> _TASK DETAILS_:
Leave every picture behind and copy the rest of the entries below exactly.

> _SOURCE MATERIAL_:
========

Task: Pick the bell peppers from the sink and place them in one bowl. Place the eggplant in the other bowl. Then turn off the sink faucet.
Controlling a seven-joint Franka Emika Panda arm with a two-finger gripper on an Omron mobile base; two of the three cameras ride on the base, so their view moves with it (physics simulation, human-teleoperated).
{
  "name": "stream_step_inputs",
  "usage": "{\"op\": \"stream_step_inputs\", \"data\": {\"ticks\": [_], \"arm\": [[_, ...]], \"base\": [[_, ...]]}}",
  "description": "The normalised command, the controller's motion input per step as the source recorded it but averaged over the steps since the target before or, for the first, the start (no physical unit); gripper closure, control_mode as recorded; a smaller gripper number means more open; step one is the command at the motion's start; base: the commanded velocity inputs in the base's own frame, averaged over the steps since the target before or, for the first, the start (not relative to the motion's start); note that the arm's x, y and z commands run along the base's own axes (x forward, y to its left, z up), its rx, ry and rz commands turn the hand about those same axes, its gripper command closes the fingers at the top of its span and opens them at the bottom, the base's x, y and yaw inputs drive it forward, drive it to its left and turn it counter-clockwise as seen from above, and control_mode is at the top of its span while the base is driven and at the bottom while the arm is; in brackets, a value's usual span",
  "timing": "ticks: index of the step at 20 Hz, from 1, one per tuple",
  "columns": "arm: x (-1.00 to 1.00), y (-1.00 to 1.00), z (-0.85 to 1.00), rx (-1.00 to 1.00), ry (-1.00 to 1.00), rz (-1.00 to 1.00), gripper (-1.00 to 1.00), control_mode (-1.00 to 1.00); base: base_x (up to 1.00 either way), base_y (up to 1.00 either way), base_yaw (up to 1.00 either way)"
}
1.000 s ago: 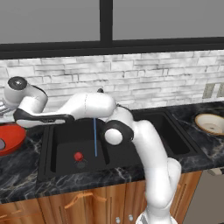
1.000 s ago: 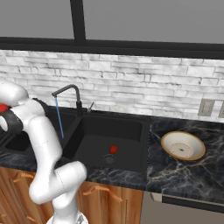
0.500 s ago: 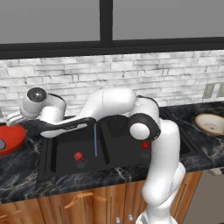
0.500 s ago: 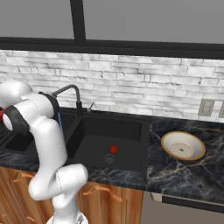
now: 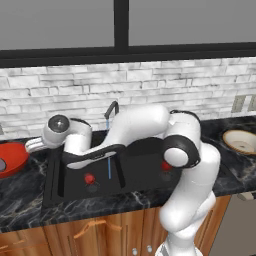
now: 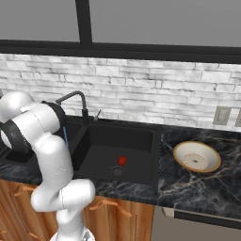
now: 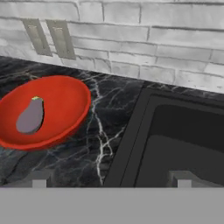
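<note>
The eggplant (image 7: pixel 30 116) lies inside the glossy red bowl (image 7: pixel 61 101) on the counter left of the sink (image 7: pixel 175 131). My gripper (image 7: pixel 111 181) is open and empty, a little way back from the bowl, over the counter by the sink's left rim. In the left base view the gripper (image 5: pixel 32 146) hangs just right of the red bowl (image 5: pixel 11 159). One bell pepper (image 5: pixel 90 178) sits in the left basin. The other bell pepper (image 6: pixel 122 160) is in the right basin near its drain. The tan bowl (image 6: pixel 196 156) stands right of the sink. A blue stream runs from the faucet (image 6: pixel 77 96).
My arm stretches across the sink (image 5: pixel 65 196) from right to left, and its elbow covers part of the right basin. A grey brick wall with outlets (image 7: pixel 49 38) runs behind the marble counter (image 6: pixel 197 188). The faucet lever (image 6: pixel 97 114) stands beside the faucet's base.
My hand has swung right and downward, away from above the red bowl toward the sink's left edge. The jaws stayed open. Nothing in the sink moved.
</note>
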Motion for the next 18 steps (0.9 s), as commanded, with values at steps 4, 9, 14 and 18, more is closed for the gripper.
{"op": "stream_step_inputs", "data": {"ticks": [4, 9, 14, 18], "arm": [[-0.1, -0.67, -0.13, 0.03, 0.09, -0.14, -1.0, -1.0], [-0.02, -0.71, -0.09, 0.04, 0.12, -0.12, -1.0, -1.0], [0.0, -0.67, -0.07, 0.03, 0.15, -0.11, -1.0, -1.0], [0.0, -0.59, -0.02, 0.0, 0.17, -0.11, -1.0, -1.0]], "base": [[0.0, 0.0, 0.0], [0.0, 0.0, 0.0], [0.0, 0.0, 0.0], [0.0, 0.0, 0.0]]}}
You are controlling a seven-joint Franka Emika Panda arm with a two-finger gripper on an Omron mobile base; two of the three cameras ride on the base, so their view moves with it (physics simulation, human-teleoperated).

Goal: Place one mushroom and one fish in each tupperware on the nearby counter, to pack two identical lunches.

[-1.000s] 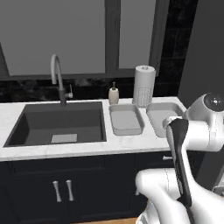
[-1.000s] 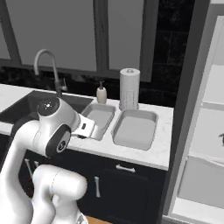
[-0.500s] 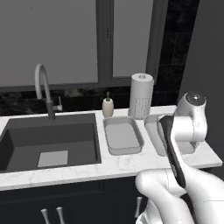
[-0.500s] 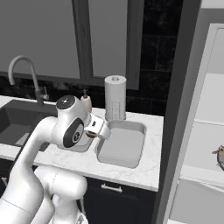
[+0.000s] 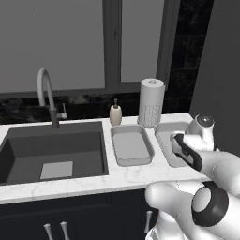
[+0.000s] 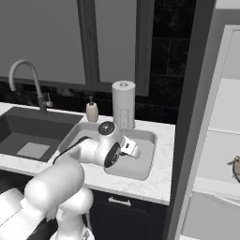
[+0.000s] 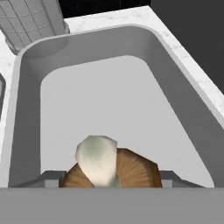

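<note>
In the hand view a mushroom with a brown cap and a pale stem sits between my gripper's fingertips, so the gripper is shut on it. It hangs just above the near end of the right tupperware, whose floor is bare. From the right base view the hand reaches over that same tupperware. The left tupperware lies empty beside the right one on the counter. I cannot make out a fish.
A paper towel roll and a soap bottle stand behind the trays. The dark sink with its faucet lies to the left. A small dark item sits on a white shelf at the far right, too cut off to name.
The whole picture has shifted as the base drove closer and to the right. The arm has swung forward and down, bringing the hand over the right tray.
</note>
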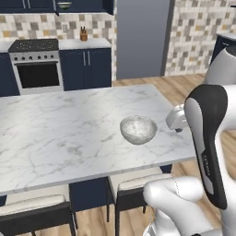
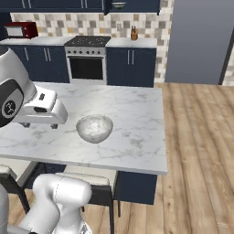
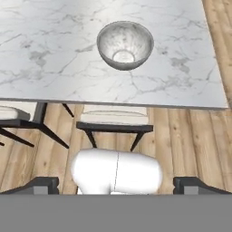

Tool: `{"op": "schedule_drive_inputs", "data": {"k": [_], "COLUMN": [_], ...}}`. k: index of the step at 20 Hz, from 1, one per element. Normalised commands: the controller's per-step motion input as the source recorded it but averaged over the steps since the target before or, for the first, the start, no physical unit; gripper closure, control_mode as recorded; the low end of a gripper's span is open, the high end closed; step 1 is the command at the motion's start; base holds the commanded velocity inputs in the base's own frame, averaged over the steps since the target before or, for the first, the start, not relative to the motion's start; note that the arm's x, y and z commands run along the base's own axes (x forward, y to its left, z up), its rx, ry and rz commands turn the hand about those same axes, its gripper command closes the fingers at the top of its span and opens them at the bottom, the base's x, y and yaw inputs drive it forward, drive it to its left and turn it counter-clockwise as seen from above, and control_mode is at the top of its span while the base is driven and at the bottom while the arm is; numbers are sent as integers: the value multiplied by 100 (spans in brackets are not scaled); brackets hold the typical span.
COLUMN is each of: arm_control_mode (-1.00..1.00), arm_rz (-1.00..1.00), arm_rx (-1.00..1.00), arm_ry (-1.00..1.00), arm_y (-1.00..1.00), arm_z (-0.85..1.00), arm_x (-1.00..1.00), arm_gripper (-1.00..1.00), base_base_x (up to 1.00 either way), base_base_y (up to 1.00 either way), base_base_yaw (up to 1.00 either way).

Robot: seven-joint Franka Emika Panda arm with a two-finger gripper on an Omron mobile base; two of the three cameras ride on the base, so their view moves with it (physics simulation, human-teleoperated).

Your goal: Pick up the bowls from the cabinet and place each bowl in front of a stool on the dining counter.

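The grey-white marbled bowl (image 1: 138, 129) (image 2: 94, 128) (image 3: 125, 45) stands upright on the dining counter (image 1: 55, 133) (image 2: 135, 114) (image 3: 45, 50), near its front edge and right behind a stool (image 1: 138, 182) (image 3: 115, 116). My gripper (image 1: 178, 129) (image 2: 41, 125) (image 3: 120, 186) hovers beside that bowl, low over the counter's edge. It is open, holds nothing, and points down at the floor and the stool. A second bowl (image 1: 64, 5) (image 2: 118, 5) sits far back in the navy cabinet (image 1: 92, 5) (image 2: 137, 5) above the stove; its pattern is too small to tell.
Another stool (image 1: 34, 205) (image 3: 18, 118) stands further along the counter's front. Behind the counter are a stove (image 1: 36, 62) (image 2: 87, 57), low navy cupboards, a knife block (image 1: 83, 34) and a red microwave (image 2: 19, 29). Wooden floor lies open past the counter's end.
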Motion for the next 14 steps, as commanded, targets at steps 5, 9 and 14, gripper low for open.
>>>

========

> _TASK OUTPUT_:
Task: Pick the bell peppers from the sink and place them in one bowl. Place the eggplant in the other bowl. Then turn off the sink faucet.
Controlling a seven-joint Franka Emika Panda arm with a two-finger gripper on an Omron mobile base; two of the three cameras ride on the base, so their view moves with it (physics simulation, human-teleoperated).
{
  "name": "stream_step_inputs",
  "usage": "{\"op\": \"stream_step_inputs\", \"data\": {\"ticks\": [_], \"arm\": [[_, ...]], \"base\": [[_, ...]]}}",
  "description": "The normalised command, the controller's motion input per step as the source recorded it but averaged over the steps since the target before or, for the first, the start (no physical unit); gripper closure, control_mode as recorded; a smaller gripper number means more open; step one is the command at the motion's start; base: the commanded velocity inputs in the base's own frame, averaged over the steps since the target before or, for the first, the start (not relative to the motion's start); note that the arm's x, y and z commands run along the base's own axes (x forward, y to its left, z up), its rx, ry and rz commands turn the hand about those same axes, its gripper command closes the fingers at the top of its span and opens them at the bottom, the base's x, y and yaw inputs drive it forward, drive it to its left and turn it counter-clockwise as seen from above, and control_mode is at the top of its span while the base is driven and at the bottom while the arm is; in brackets, a value's usual span",
  "timing": "ticks: index of the step at 20 Hz, from 1, one per tuple",
  "columns": "arm: x (-1.00 to 1.00), y (-1.00 to 1.00), z (-0.85 to 1.00), rx (-1.00 to 1.00), ry (-1.00 to 1.00), rz (-1.00 to 1.00), gripper (-1.00 to 1.00), control_mode (-1.00 to 1.00); base: base_x (up to 1.00 either way), base_y (up to 1.00 either way), base_yaw (up to 1.00 either way)"
}
1.000 s ago: 
1.000 s ago: 
0.500 s ago: 
0.500 s ago: 
now: 
now: 
now: 
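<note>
The eggplant (image 7: pixel 30 116) lies inside the glossy red bowl (image 7: pixel 61 101) on the counter left of the sink (image 7: pixel 175 131). My gripper (image 7: pixel 111 181) is open and empty, a little way back from the bowl, over the counter by the sink's left rim. In the left base view the gripper (image 5: pixel 32 146) hangs just right of the red bowl (image 5: pixel 11 159). One bell pepper (image 5: pixel 90 178) sits in the left basin. The other bell pepper (image 6: pixel 122 160) is in the right basin near its drain. The tan bowl (image 6: pixel 196 156) stands right of the sink. A blue stream runs from the faucet (image 6: pixel 77 96).
My arm stretches across the sink (image 5: pixel 65 196) from right to left, and its elbow covers part of the right basin. A grey brick wall with outlets (image 7: pixel 49 38) runs behind the marble counter (image 6: pixel 197 188). The faucet lever (image 6: pixel 97 114) stands beside the faucet's base.
My hand has swung right and downward, away from above the red bowl toward the sink's left edge. The jaws stayed open. Nothing in the sink moved.
</note>
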Motion for the next 18 steps (0.9 s), as commanded, with values at steps 4, 9, 14 and 18, more is closed for the gripper.
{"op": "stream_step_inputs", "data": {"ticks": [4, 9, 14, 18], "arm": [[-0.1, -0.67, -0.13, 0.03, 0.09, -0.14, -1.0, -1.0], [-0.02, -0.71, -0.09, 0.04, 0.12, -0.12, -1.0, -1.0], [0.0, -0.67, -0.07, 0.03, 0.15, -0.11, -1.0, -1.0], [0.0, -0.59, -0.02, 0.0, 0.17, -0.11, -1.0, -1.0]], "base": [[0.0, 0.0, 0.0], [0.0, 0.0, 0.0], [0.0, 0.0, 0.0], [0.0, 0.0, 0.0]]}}
You are controlling a seven-joint Franka Emika Panda arm with a two-finger gripper on an Omron mobile base; two of the three cameras ride on the base, so their view moves with it (physics simulation, human-teleoperated).

Goal: Place one mushroom and one fish in each tupperware on the nearby counter, to pack two identical lunches.

[-1.000s] 
[-1.000s] 
[-0.500s] 
[-0.500s] 
[+0.000s] 
[+0.000s] 
[+0.000s] 

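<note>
In the hand view a mushroom with a brown cap and a pale stem sits between my gripper's fingertips, so the gripper is shut on it. It hangs just above the near end of the right tupperware, whose floor is bare. From the right base view the hand reaches over that same tupperware. The left tupperware lies empty beside the right one on the counter. I cannot make out a fish.
A paper towel roll and a soap bottle stand behind the trays. The dark sink with its faucet lies to the left. A small dark item sits on a white shelf at the far right, too cut off to name.
The whole picture has shifted as the base drove closer and to the right. The arm has swung forward and down, bringing the hand over the right tray.
</note>
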
Tool: `{"op": "schedule_drive_inputs", "data": {"k": [_], "COLUMN": [_], ...}}`. k: index of the step at 20 Hz, from 1, one per element. Normalised commands: the controller's per-step motion input as the source recorded it but averaged over the steps since the target before or, for the first, the start, no physical unit; gripper closure, control_mode as recorded; the low end of a gripper's span is open, the high end closed; step 1 is the command at the motion's start; base holds the commanded velocity inputs in the base's own frame, averaged over the steps since the target before or, for the first, the start, not relative to the motion's start; note that the arm's x, y and z commands run along the base's own axes (x forward, y to its left, z up), its rx, ry and rz commands turn the hand about those same axes, its gripper command closes the fingers at the top of its span and opens them at the bottom, the base's x, y and yaw inputs drive it forward, drive it to its left and turn it counter-clockwise as seen from above, and control_mode is at the top of its span while the base is driven and at the bottom while the arm is; numbers are sent as integers: the value multiplied by 100 (spans in brackets are not scaled); brackets hold the typical span.
COLUMN is each of: arm_control_mode (-1.00..1.00), arm_rz (-1.00..1.00), arm_rx (-1.00..1.00), arm_ry (-1.00..1.00), arm_y (-1.00..1.00), arm_z (-0.85..1.00), arm_x (-1.00..1.00), arm_gripper (-1.00..1.00), base_base_x (up to 1.00 either way), base_base_y (up to 1.00 either way), base_base_yaw (up to 1.00 either way).

Robot: seven-joint Franka Emika Panda arm with a two-finger gripper on an Omron mobile base; two of the three cameras ride on the base, so their view moves with it (physics simulation, human-teleoperated).

Your goal: Pick up the bowls from the cabinet and place each bowl in front of a stool on the dining counter.

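The grey-white marbled bowl (image 1: 138, 129) (image 2: 94, 128) (image 3: 125, 45) stands upright on the dining counter (image 1: 55, 133) (image 2: 135, 114) (image 3: 45, 50), near its front edge and right behind a stool (image 1: 138, 182) (image 3: 115, 116). My gripper (image 1: 178, 129) (image 2: 41, 125) (image 3: 120, 186) hovers beside that bowl, low over the counter's edge. It is open, holds nothing, and points down at the floor and the stool. A second bowl (image 1: 64, 5) (image 2: 118, 5) sits far back in the navy cabinet (image 1: 92, 5) (image 2: 137, 5) above the stove; its pattern is too small to tell.
Another stool (image 1: 34, 205) (image 3: 18, 118) stands further along the counter's front. Behind the counter are a stove (image 1: 36, 62) (image 2: 87, 57), low navy cupboards, a knife block (image 1: 83, 34) and a red microwave (image 2: 19, 29). Wooden floor lies open past the counter's end.
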Motion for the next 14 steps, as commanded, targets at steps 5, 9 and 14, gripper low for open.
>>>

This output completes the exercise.